For example, you can store the replica virtual machines on a solid-state disk-backed datastore. Solid-state disks
have low storage capacity and high read performance, typically supporting 20,000 I/Os per second (IOPS).
View Composer creates only one replica for each View Composer base-image snapshot on each ESX cluster,
so replicas do not require much storage space. A solid-state disk can improve the speed at which ESX reads a
replica's OS disk when a task is performed concurrently on many linked clones.
You can store linked clones on traditional, spinning media-backed datastores. These disks provide lower
performance, typically supporting 200 IOPS. They are cheap and provide high storage capacity, which makes
them suited for storing the many linked clones in a large pool. ESX does not need to perform intensive,
simultaneous read operations on a linked clone.
Configuring replicas and linked clones in this way can reduce the impact of I/O storms that occur when many
linked clones are created at once. For example, if you deploy a floating-assignment pool with a delete-desktop-
on-logoff policy, and your users start work at the same time, View Manager must concurrently provision new
desktops for them.
IMPORTANT This feature is designed for specific storage configurations provided by vendors who offer high-
performance disk solutions.

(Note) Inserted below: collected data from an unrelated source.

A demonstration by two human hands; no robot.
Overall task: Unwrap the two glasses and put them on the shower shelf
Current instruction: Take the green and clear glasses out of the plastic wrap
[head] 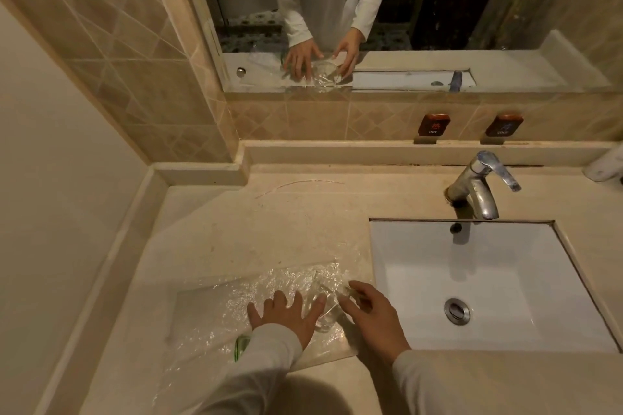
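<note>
The left hand [286, 313] is pressing flat, fingers spread, on the plastic wrap [215, 313] at 6 o'clock on the counter [269, 219]. The right hand [374, 313] is pinching the clear glass [325, 315], 9 o'clock of the sink [472, 263]; the green glass [242, 345] is lying at its 8 o'clock.

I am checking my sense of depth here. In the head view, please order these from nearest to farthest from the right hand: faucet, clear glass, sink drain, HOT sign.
1. clear glass, at the fingers of the right hand, on its left.
2. sink drain, in the basin on its right.
3. faucet, behind the basin.
4. HOT sign, on the back wall.
</note>
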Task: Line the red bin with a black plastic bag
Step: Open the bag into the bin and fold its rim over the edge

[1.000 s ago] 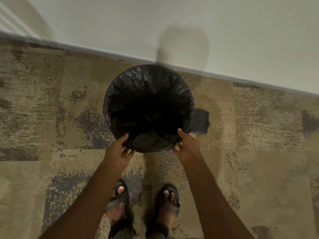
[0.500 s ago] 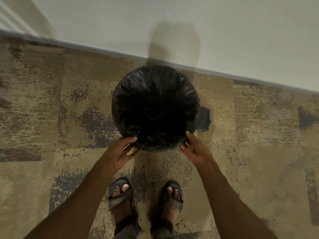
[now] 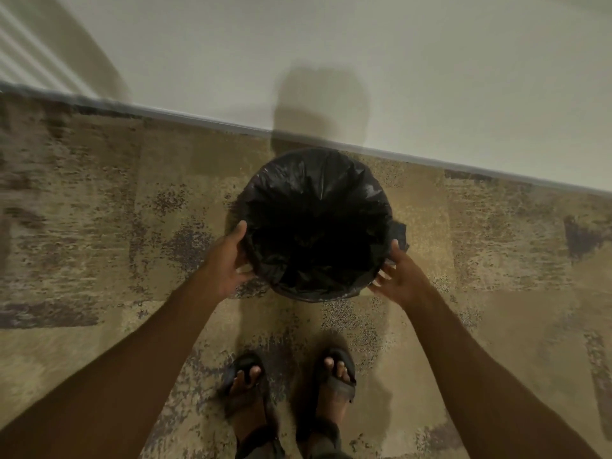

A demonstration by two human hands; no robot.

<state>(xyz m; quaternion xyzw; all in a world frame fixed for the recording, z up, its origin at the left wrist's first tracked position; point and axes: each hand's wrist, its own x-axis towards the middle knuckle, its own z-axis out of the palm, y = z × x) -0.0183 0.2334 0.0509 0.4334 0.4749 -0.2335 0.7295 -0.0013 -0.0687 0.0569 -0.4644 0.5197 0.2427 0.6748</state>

Do not store replicas on a separate datastore if your storage hardware does not
support high-read performance.
You must follow certain requirements when you store the replica and linked clones in a pool on separate
datastores:
n
You can specify only one separate replica datastore for a pool.
n
If a replica datastore is shared, it must be accessible from all ESX hosts in the cluster.
n
If the linked-clone datastores are shared, the replica datastore must be shared. Replicas can reside on a
local datastore only if you configure all linked clones on local datastores on the same ESX host.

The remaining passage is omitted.